La justice sénégalaise s’apprête à ouvrir une page historique. La Haute Cour de Justice a officiellement fixé au 22 juillet 2024 l’audience inaugurale du procès d’Aïssatou Sophie Gladima, ancienne ministre des Mines et de la Géologie sous Macky Sall. Placée en détention préventive depuis plusieurs mois, elle devra répondre de ses actes devant une juridiction d’exception, réservée aux membres du gouvernement accusés de manquements dans l’exercice de leurs fonctions. Cette date marque un tournant dans la volonté de transparence affichée par le gouvernement actuel de Dakar.

une instance judiciaire d’exception aux enjeux politiques majeurs

La Haute Cour de Justice occupe une place unique dans le paysage institutionnel du Sénégal. Composée de députés issus de leur assemblée respective, elle est la seule compétente pour juger les ministres accusés de crimes ou délits liés à leurs missions officielles. Son activation reste exceptionnelle : depuis l’indépendance, seuls quelques cas ont été portés devant elle, ce qui confère à chaque procès une dimension symbolique bien au-delà du cadre pénal.

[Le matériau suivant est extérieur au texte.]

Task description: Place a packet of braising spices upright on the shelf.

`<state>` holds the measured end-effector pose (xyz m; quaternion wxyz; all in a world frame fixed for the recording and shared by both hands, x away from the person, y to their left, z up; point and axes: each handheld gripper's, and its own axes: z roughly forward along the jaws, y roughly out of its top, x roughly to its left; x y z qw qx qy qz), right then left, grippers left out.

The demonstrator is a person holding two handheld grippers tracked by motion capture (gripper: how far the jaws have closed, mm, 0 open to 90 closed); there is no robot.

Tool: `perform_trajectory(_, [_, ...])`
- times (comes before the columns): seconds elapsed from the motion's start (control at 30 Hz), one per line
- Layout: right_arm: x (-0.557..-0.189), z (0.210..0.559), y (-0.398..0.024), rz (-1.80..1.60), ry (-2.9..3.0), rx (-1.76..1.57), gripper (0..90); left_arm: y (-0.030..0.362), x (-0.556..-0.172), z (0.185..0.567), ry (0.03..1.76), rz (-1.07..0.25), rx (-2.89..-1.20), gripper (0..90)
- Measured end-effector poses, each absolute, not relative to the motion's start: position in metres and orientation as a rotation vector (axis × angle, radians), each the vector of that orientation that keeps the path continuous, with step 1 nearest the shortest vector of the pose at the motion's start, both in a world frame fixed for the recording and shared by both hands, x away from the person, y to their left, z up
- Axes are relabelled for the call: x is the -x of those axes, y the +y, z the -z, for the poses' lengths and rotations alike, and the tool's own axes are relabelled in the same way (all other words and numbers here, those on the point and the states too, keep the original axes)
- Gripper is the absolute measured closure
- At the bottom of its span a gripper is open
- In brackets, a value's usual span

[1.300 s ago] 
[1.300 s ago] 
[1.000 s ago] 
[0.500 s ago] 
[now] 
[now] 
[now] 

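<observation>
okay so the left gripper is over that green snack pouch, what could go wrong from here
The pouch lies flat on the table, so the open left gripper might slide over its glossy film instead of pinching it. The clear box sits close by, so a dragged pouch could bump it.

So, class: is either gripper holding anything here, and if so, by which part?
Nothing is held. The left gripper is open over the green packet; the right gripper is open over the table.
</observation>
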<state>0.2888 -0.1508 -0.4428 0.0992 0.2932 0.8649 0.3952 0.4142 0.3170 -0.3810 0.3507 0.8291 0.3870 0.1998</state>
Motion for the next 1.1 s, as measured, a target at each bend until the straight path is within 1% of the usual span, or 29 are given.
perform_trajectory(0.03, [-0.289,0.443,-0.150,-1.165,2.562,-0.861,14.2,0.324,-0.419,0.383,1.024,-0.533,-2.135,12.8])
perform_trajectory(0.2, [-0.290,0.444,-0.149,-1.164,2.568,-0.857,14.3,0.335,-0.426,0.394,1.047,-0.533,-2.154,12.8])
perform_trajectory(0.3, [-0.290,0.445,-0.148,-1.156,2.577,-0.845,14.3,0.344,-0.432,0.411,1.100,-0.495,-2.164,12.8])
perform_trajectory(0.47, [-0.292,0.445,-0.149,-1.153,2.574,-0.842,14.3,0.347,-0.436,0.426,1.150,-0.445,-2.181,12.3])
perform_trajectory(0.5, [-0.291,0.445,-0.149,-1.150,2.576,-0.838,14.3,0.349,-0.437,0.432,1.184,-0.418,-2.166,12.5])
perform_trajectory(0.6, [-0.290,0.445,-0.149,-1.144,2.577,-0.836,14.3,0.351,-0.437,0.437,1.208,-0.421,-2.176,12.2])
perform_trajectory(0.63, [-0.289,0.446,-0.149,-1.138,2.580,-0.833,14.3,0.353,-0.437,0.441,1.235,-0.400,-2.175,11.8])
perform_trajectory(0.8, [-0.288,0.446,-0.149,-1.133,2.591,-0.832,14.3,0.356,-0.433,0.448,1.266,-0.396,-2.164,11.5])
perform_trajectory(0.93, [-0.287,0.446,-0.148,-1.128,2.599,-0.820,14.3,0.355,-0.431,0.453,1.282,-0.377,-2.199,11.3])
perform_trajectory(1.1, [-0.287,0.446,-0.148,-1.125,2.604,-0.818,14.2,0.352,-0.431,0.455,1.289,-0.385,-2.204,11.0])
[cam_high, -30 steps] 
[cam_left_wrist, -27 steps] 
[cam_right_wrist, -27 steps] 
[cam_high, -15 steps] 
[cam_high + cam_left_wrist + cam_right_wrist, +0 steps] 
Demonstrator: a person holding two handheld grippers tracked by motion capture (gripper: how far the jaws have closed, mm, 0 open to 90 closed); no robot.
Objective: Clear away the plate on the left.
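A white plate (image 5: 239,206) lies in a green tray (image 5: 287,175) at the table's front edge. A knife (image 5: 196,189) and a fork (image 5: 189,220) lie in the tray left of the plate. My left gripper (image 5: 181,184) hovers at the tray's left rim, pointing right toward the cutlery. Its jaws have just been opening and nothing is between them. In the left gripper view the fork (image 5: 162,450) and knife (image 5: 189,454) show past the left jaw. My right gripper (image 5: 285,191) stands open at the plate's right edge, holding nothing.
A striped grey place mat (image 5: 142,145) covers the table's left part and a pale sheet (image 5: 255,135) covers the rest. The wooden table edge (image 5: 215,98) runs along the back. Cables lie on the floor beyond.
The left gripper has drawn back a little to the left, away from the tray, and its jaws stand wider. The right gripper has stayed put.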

Le dossier de Sophie Gladima s’inscrit dans cette lignée. Après un vote de l’Assemblée nationale autorisant sa mise en accusation — une étape obligatoire — l’instruction s’est poursuivie jusqu’à son renvoi devant la formation de jugement. Les débats publics, qui débuteront le 22 juillet, intéresseront particulièrement les acteurs du secteur extractif, le secteur minier étant un pilier de l’économie nationale.

une vague de reddition des comptes sous le régime Faye-Sonko

Depuis l’élection de Bassirou Diomaye Faye à la présidence et la nomination d’Ousmane Sonko comme Premier ministre en 2024, la lutte contre la corruption et les détournements de fonds publics est devenue une priorité. Plusieurs personnalités de l’ancien gouvernement, dont des ministres, des directeurs généraux et des hauts fonctionnaires, ont été placées en garde à vue, auditionnées ou incarcérées. Le procès de Sophie Gladima s’inscrit dans cette dynamique, aux côtés d’autres affaires instruites par le pôle judiciaire financier ou la Haute Cour selon la qualité des mis en cause.

Entre 2019 et 2022, Sophie Gladima a dirigé le ministère des Mines et de la Géologie, une période marquée par la structuration de la filière aurifère et les premiers pas de l’exploitation des hydrocarbures. Les investigations pourraient porter sur la gestion de fonds publics et le contenu de décisions administratives prises durant son mandat. À ce stade, la présomption d’innocence s’applique et la défense n’a pas encore dévoilé sa stratégie de plaidoirie.

un message crucial pour les investisseurs miniers

Au-delà de la personne jugée, ce procès enverra un signal fort aux investisseurs nationaux et internationaux présents au Sénégal. Le secteur minier, historiquement centré sur l’or de Kédougou, les phosphates de Thiès et le zircon de la Grande Côte, connaît une phase d’expansion avec l’arrivée de nouveaux acteurs et le développement des projets pétroliers en mer. Les opérateurs économiques observeront avec attention la manière dont la justice sénégalaise examinera les décisions passées, notamment les octrois de permis et les modifications contractuelles signés sous la précédente législature.

Pour le gouvernement actuel, l’enjeu est double : prouver la solidité des preuves sans alimenter les accusations de justice sélective. Les soutiens de l’ancienne majorité évoquent régulièrement une instrumentalisation des procédures à des fins politiques, tandis que la coalition au pouvoir met en avant une exigence de transparence réclamée par les citoyens. Le 22 juillet, la Haute Cour de Justice deviendra le théâtre de ce débat, avec des audiences qui capteront l’attention des représentations diplomatiques et des institutions financières.

Plusieurs inconnues persistent encore : la durée des débats, la liste des témoins cités et le calendrier prévisionnel du délibéré. Ces éléments seront déterminants pour évaluer la portée de ce procès dans l’évolution de la jurisprudence sénégalaise en matière de responsabilité des ministres.